The only exception to this is joints, or compound systems of joints, that can be spun full circle, passing their original position and repeating the movement without stopping. In a humanoid, that's probably just windmilling the arms around, and, more usefully, sort of hula-hooping the hips. The latter method is how cats instinctively right themselves when falling. I'm pretty sure, however, that if you already have a spin, you cannot eliminate it via an acrobatic maneuver and then come to a complete stop. It only lets you change your facing, not your angular momentum. So maneuvering thrusters are quite necessary still, if you pick up unwanted angular momentum somehow.
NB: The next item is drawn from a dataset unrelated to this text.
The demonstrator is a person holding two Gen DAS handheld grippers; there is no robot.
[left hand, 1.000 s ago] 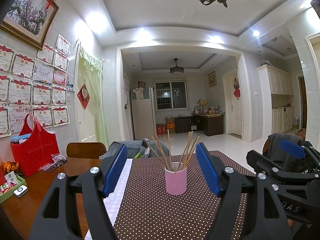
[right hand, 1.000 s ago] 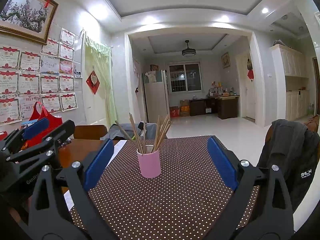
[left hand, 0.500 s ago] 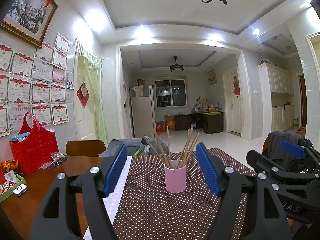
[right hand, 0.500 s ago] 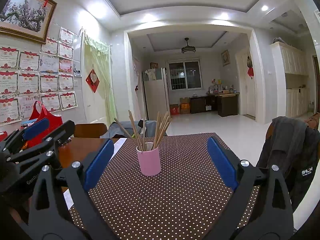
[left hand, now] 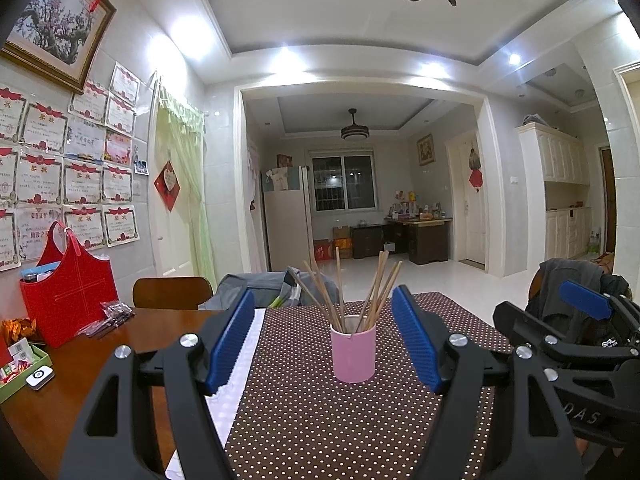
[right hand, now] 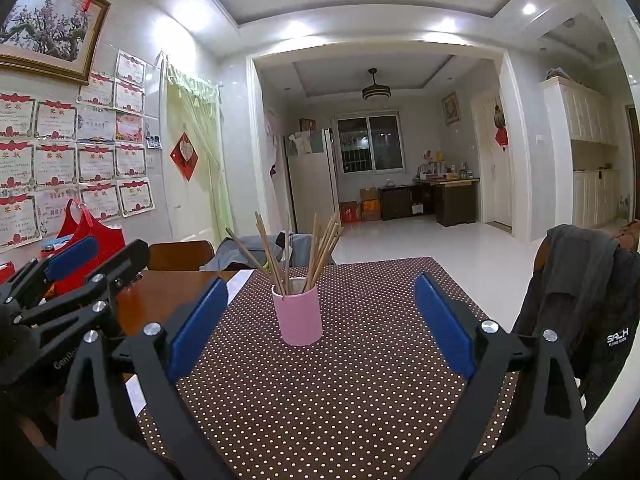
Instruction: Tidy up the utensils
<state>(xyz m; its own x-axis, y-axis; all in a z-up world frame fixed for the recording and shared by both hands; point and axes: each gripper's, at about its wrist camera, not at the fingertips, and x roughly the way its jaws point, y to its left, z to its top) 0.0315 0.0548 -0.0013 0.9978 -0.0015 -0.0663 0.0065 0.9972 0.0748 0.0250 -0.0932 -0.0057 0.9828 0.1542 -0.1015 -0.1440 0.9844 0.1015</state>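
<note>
- A pink cup (left hand: 353, 354) stands upright on a brown dotted cloth (left hand: 320, 432), holding a fan of wooden chopsticks (left hand: 360, 288) that lean outward from its mouth.
- The left gripper (left hand: 323, 336) points at the cup with its blue jaws spread wide, one on each side of the cup in this view, touching nothing and holding nothing.
- The right gripper (right hand: 318, 324) sits to the right of the cup, jaws also wide apart and empty.
- Left of the cup, a red bag (left hand: 68, 296) rests on the bare wooden table (left hand: 60, 400).
</note>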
Satellites often carry reaction wheels or gyroscopes, which are nothing more than a flywheel stuck to a motor, and distributed across the craft in such a way as to give it full 3 axis directional control without the use of thrusters. There's a number of advantages to this approach. The math is easy. The mechanics are simple, one moving part per axis, in simple rotation. rotating all the way around in any direction any number of times is easy, and all the moving bits can be completely contained internally, allowing the outside of the craft to have whatever you want mounted wherever you want.